[Records for processing — start]
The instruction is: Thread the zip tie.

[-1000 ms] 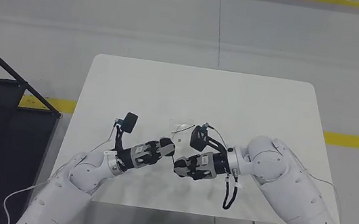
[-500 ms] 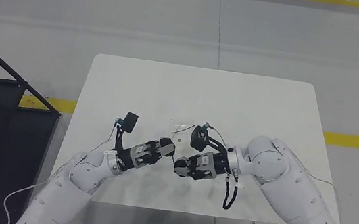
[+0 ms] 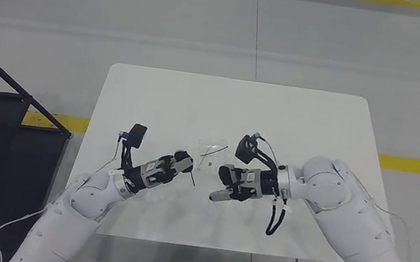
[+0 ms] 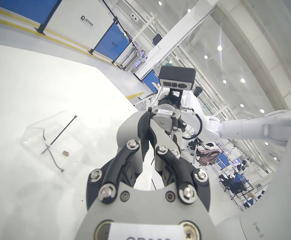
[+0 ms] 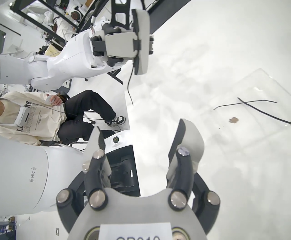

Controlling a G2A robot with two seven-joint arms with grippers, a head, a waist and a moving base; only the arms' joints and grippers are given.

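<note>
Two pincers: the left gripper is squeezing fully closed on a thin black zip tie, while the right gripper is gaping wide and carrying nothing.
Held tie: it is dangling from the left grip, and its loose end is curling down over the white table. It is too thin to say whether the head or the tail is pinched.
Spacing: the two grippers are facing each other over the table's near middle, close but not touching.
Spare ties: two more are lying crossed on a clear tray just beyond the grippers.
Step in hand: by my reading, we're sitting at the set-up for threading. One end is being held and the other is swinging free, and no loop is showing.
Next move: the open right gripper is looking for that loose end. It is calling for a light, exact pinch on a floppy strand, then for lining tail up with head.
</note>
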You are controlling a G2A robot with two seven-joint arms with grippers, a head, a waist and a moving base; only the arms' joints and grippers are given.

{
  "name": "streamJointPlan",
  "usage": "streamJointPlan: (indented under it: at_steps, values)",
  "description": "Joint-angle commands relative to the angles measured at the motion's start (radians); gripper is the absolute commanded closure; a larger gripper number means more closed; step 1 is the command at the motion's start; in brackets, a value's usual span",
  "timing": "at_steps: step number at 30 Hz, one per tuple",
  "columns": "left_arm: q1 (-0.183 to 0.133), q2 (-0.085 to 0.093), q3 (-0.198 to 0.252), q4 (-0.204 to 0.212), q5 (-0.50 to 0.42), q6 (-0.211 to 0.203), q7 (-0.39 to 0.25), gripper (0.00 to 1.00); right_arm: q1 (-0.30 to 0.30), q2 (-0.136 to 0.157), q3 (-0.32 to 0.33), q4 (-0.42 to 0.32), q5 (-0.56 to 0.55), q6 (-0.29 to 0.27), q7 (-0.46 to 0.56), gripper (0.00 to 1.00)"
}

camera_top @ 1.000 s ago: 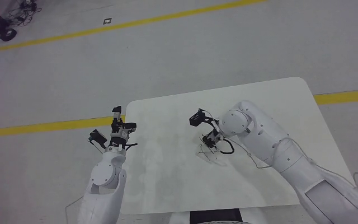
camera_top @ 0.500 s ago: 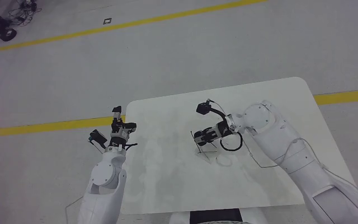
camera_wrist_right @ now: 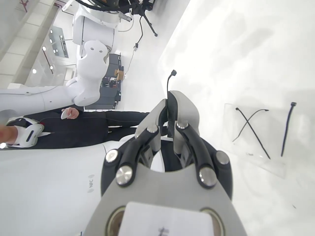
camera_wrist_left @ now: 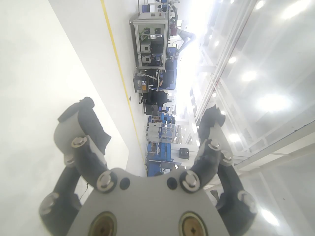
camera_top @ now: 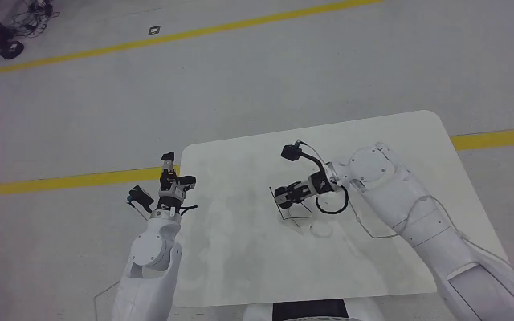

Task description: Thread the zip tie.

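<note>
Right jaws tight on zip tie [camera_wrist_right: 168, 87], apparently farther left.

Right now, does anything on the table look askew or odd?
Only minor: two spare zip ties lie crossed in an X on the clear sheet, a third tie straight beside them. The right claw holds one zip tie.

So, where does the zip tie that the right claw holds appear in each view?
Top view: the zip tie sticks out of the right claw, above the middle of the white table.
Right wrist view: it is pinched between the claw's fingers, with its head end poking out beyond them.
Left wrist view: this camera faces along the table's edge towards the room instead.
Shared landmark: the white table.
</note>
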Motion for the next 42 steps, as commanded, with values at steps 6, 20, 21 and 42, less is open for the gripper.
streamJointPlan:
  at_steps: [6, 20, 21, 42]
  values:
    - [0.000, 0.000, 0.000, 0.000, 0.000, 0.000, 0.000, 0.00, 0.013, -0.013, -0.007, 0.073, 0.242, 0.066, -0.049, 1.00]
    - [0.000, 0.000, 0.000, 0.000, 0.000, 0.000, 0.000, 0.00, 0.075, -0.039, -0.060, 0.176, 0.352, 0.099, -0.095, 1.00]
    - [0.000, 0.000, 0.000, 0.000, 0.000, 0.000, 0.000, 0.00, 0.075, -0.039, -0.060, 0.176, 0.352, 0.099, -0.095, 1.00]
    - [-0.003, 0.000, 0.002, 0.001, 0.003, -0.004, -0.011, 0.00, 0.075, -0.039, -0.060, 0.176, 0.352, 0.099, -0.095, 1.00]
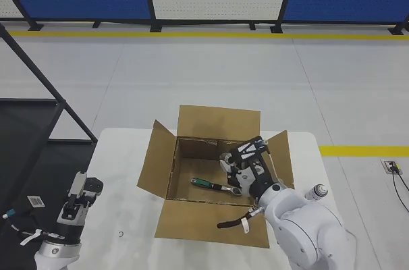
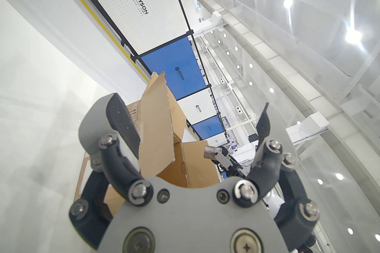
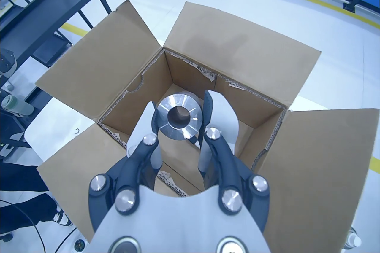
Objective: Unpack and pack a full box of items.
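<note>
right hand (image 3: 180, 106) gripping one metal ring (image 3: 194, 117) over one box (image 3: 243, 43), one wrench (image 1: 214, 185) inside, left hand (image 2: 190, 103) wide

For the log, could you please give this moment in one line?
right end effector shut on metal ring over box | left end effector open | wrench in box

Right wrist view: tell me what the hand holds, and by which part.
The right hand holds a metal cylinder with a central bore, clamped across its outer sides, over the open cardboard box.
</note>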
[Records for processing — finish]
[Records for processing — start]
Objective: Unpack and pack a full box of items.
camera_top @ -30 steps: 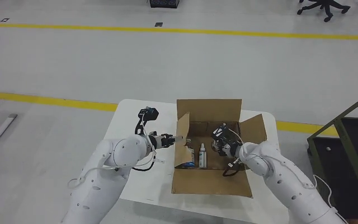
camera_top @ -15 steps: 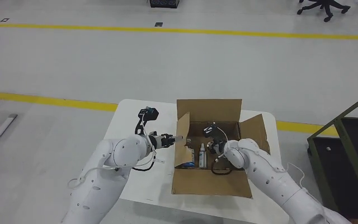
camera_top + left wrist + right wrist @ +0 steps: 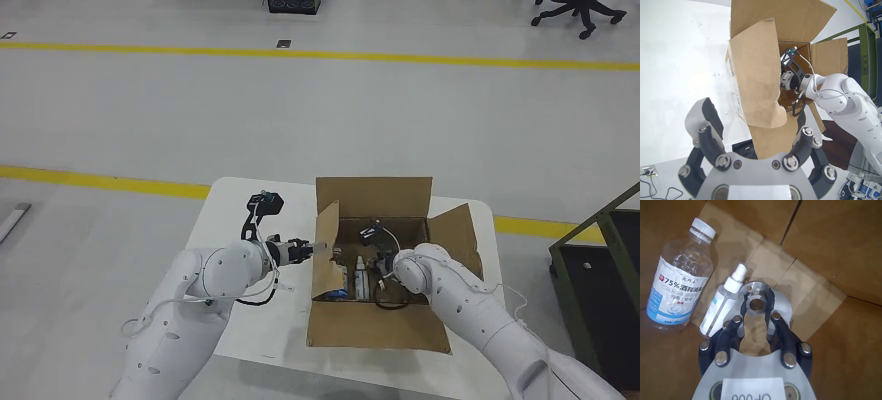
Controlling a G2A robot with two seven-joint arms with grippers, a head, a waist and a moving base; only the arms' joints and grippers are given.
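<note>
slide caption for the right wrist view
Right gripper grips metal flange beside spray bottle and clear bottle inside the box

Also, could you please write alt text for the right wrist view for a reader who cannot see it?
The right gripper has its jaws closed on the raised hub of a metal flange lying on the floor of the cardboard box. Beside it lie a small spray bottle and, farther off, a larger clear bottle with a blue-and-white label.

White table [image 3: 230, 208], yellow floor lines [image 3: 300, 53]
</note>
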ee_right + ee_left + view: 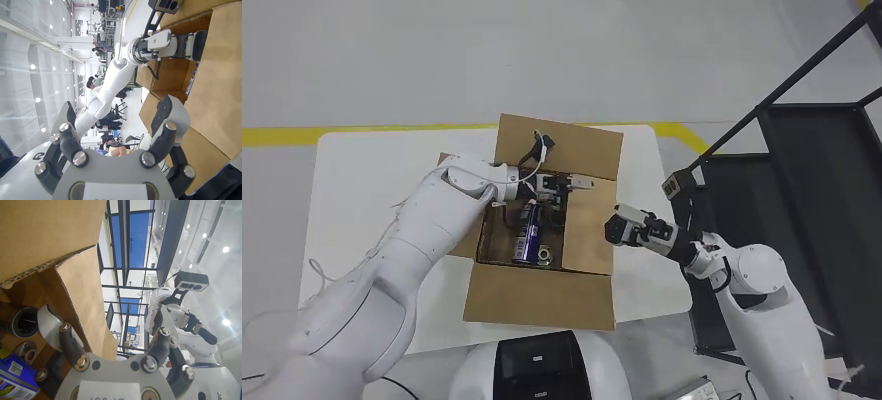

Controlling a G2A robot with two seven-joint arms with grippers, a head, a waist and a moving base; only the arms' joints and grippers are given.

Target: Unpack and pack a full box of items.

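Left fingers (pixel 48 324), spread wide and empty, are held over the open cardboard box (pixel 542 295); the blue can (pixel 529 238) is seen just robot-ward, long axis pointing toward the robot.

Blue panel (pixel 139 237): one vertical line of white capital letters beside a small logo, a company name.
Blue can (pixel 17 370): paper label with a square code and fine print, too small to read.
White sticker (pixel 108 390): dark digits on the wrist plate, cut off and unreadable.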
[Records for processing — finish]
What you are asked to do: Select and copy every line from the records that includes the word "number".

Reply:
  "description": "Joint-angle commands relative to the angles measured at the motion's start (radians); gripper is the absolute commanded closure; a larger gripper number means more closed; step 1 is the command at the motion's start; in brackets, a value's usual span",
  "timing": "at_steps: step number at 30 Hz, one per tuple",

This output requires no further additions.